Yes, I didn't think about that, it is quite obvious indeed. In fact, Bohr's radius scales with $a_{0}\sim\varepsilon_{0}$. If that would have had another value, say $x*\varepsilon_{0}$, with $x$ some factor, Bohr's radius would be $x$ times $a_{0}$. But we would not see any size change because our ruler of length $l$ would also be rescaled to $x*l$. So far so good.

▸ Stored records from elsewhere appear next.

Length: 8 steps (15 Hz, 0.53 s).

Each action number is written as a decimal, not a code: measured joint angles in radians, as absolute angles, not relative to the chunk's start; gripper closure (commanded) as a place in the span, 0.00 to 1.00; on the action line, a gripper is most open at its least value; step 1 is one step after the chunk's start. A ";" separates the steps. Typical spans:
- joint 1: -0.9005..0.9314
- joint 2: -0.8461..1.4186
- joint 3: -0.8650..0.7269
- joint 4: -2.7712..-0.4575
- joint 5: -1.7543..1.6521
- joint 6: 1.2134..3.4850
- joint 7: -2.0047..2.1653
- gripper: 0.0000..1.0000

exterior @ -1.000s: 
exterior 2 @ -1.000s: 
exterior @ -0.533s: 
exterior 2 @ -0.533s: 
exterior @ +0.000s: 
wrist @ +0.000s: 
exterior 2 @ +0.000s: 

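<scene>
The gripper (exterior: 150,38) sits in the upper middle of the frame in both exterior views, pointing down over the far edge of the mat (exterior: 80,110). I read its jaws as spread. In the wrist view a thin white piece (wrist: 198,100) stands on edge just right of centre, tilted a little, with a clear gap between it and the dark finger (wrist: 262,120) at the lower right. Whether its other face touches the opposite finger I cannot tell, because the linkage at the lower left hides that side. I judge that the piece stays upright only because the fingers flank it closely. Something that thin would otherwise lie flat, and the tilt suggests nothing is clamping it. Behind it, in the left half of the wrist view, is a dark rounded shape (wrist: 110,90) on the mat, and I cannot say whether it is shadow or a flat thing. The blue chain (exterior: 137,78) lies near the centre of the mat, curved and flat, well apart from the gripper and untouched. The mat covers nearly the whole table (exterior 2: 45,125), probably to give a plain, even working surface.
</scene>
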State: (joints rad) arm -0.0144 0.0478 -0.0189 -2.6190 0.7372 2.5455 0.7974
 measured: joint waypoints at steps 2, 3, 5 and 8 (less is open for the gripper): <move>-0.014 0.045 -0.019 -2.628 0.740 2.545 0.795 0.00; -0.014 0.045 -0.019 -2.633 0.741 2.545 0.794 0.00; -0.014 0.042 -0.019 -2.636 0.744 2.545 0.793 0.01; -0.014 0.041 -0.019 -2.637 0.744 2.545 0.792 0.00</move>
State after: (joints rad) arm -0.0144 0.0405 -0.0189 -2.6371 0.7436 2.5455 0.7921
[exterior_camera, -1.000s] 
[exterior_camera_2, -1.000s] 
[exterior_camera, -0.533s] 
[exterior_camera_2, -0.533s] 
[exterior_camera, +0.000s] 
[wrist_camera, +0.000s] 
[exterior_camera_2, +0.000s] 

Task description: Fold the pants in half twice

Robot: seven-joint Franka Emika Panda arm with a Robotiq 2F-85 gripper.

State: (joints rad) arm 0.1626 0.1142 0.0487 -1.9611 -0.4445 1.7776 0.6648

But I'm wondering then if we would live in a different universe with a different c, would we notice nothing different? Would the speed of light be rescaled or might it itslef even remain the same for an observer in such a universe? Since, in our universe, $c=\frac{1}{\sqrt{\varepsilon_{0} \mu_{0}}}$, in a different universe, it scales with $c'=\frac{c}{\sqrt{x}}$. But maybe clocks would tick also differently (perhaps slower just by a factor of $\sqrt{x}$?!). Since a second is defined according to the frequency of the transition between the two hyperfine levels of Cs atoms etc., one should examine how that would change. But I don't know if and how that would be the case.... am a bit confused at this point.

4. Nov 16, 2013

### BruceW

If instead we lived in a universe with a different c, then as long as all other fundamental constants (for example Planck's constant and the gravitational constant) were also rescaled appropriately, then we would not be able to tell the difference. For example, the fine structure constant is:
$$\alpha = \frac{e^2}{4\pi \varepsilon_0 \hbar c}$$
This is a dimensionless number, so if we were in a different universe, it would only look the same as our universe if the fine structure constant was the same in that universe. So, we can find out how we must scale the other constants, given that we want to change $c$ to $c'$ (and I'll use a prime for the other 'new' constants in the new universe). So anyway, for both universes to look the same, we must have $\alpha =\alpha'$
$$\frac{e^2}{4\pi \varepsilon_0 \hbar c} = \frac{{e'}^2}{4\pi \varepsilon_0 ' \hbar ' c'}$$
and, rearranging, gives:
$$\frac{c'}{c} = \frac{{e'}^2 \hbar \varepsilon_0}{e^2 \hbar ' \varepsilon_0 '}$$
So here, we have at least one rule for how certain constants would need to scale so that our universe looks the same. Now, if instead they did not scale like this, then our universe would not look the same. In the example I gave, if the fine structure constant was different, we would have different physics, since the 'strength' of the electromagnetic force would be different. There are other dimensionless constants, which would also need to stay the same in the new universe if we want the new universe to look the same, but the fine structure constant is the best example I could think of.

5. Nov 16, 2013

### Staff: Mentor

The problem is that there is no unit-independent way to measure the speed of light.
It is perfectly valid to ask about a universe with different dimensionless constants like the fine-structure constant*. These constants can be measured in the universe, and you can examine their value. This is not true for the speed of light. And there are natural unit systems where the speed of light is exactly 1 - the speed of light cannot change at all in these units.

*there are ~25 of them in the Standard Model (if you include neutrino masses and mixing). Changing one of them always leads to different physics, but just a few of them influence the size of objects.